Like a well-rolled joint…
But let’s not get high on our own supply just yet. The cannabis policy, like a well-rolled joint, may offer temporary euphoria without addressing the deeper malaise. Is there a clear strategy for beneficiation? Will small-scale farmers benefit, or will licensing favour politically-connected agribusinesses? What safeguards are in place to ensure that cannabis cultivation doesn’t end up as yet another extractive industry, sending profits abroad while communities stay poor?
And then there’s the security reorganisation – a move so sweeping and quiet that it deserves a few lines in bold. The army, the police, border patrol services, and DISS are now all answerable directly to the President! No parliamentary oversight structures were strengthened and no public debate preceded the change. It was, quite literally, a memo from the top – a Trumpian decree.
To some, this is prudent consolidation. The world is unstable, and southern Africa is not immune to coups, insurgencies or geopolitical games. Centralising security under the presidency, they argue, enables faster response and clearer accountability. To others, it smells of something else entirely. It smacks of fear. Or ambition. Or both.
Like a desert highway at dawn…
History offers too many examples of post-liberation governments that started out as liberators and ended up as enforcers. Zimbabwe, Uganda, Rwanda, Burkina Faso – pick your poison. The moment the military is fully aligned with the executive without strong checks, the road to authoritarianism opens like a desert highway at dawn.
In that light, cannabis legalisation begins to look less like an economic reform and more like political sedation — a way to soften public discontent; to replace political agency with pacified buzz. As Karl Marx once said of vodka and Russian society, perhaps cannabis may actually become “the opium of the (Batswana) people”.
Before the next drought
But perhaps this is too cynical.

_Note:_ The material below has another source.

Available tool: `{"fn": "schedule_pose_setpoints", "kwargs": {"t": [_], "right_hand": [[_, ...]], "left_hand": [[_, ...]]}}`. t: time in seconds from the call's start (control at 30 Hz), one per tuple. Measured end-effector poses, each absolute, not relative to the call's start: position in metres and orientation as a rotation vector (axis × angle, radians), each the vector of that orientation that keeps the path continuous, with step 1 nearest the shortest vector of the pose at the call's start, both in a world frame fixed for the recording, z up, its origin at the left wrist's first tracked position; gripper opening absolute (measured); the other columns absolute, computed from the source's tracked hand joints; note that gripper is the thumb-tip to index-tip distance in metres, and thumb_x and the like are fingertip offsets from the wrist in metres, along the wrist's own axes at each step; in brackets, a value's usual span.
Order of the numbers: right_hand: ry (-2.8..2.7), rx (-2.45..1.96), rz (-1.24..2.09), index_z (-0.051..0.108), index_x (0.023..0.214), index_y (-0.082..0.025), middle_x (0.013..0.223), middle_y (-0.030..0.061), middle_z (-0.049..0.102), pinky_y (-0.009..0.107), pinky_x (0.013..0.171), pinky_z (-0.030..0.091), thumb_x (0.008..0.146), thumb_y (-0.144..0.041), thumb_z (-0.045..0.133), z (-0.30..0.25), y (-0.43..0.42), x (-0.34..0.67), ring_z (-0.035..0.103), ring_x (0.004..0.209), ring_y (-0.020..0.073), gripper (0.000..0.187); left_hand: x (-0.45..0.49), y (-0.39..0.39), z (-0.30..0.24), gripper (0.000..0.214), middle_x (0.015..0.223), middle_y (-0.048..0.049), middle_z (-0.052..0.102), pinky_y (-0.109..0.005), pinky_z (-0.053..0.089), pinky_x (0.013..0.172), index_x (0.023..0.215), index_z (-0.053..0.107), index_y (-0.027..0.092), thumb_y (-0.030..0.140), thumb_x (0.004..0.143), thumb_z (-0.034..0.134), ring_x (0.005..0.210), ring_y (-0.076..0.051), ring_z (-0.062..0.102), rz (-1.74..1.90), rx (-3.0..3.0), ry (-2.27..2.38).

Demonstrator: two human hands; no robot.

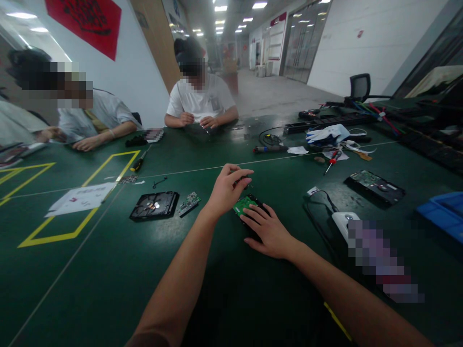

Perhaps the Second Republic genuinely sees cannabis as a modern crop for a post-mineral economy. Perhaps it genuinely believes that centralised security is the only way to defend the republic against the looming threats of militancy, climate disasters, and transnational and cyber-crime. Perhaps the leaders want to act fast before the next drought or youth protest catches them off guard.
Still, in politics – as in pharmacology – dose and context matter. If dagga is to be a tool for economic emancipation, then the policies must be transparent and subject to scrutiny. If security centralisation is to work, it must come with new layers of oversight and accountability. Otherwise, Botswana risks trading its democratic reputation for something far darker. As Julius Nyerere once said, “Democracy is not a bottle of Coca-Cola which you can import. It must be home grown.” What is being grown now may be green, but the roots must still be democratic.
Dreams of a generation
The Second Republic has just begun. It carries the dreams of a generation that no longer believes that diamonds will secure their future. It also carries the weight of a nation that once stood as a continental beacon but now stands at a crossroads. As Nelson Mandela reminded us, “A nation should not be judged by how it treats its highest citizens but its lowest ones.”
That includes the unemployed, the landless, the women afraid to walk home, and the young man trying to grow hemp and hope in the same dry soil. From diamonds to dagga, from comfort to crisis, from old power to new potential, Botswana is, at last, being forced to decide what kind of republic it truly wants to be. And the world is watching.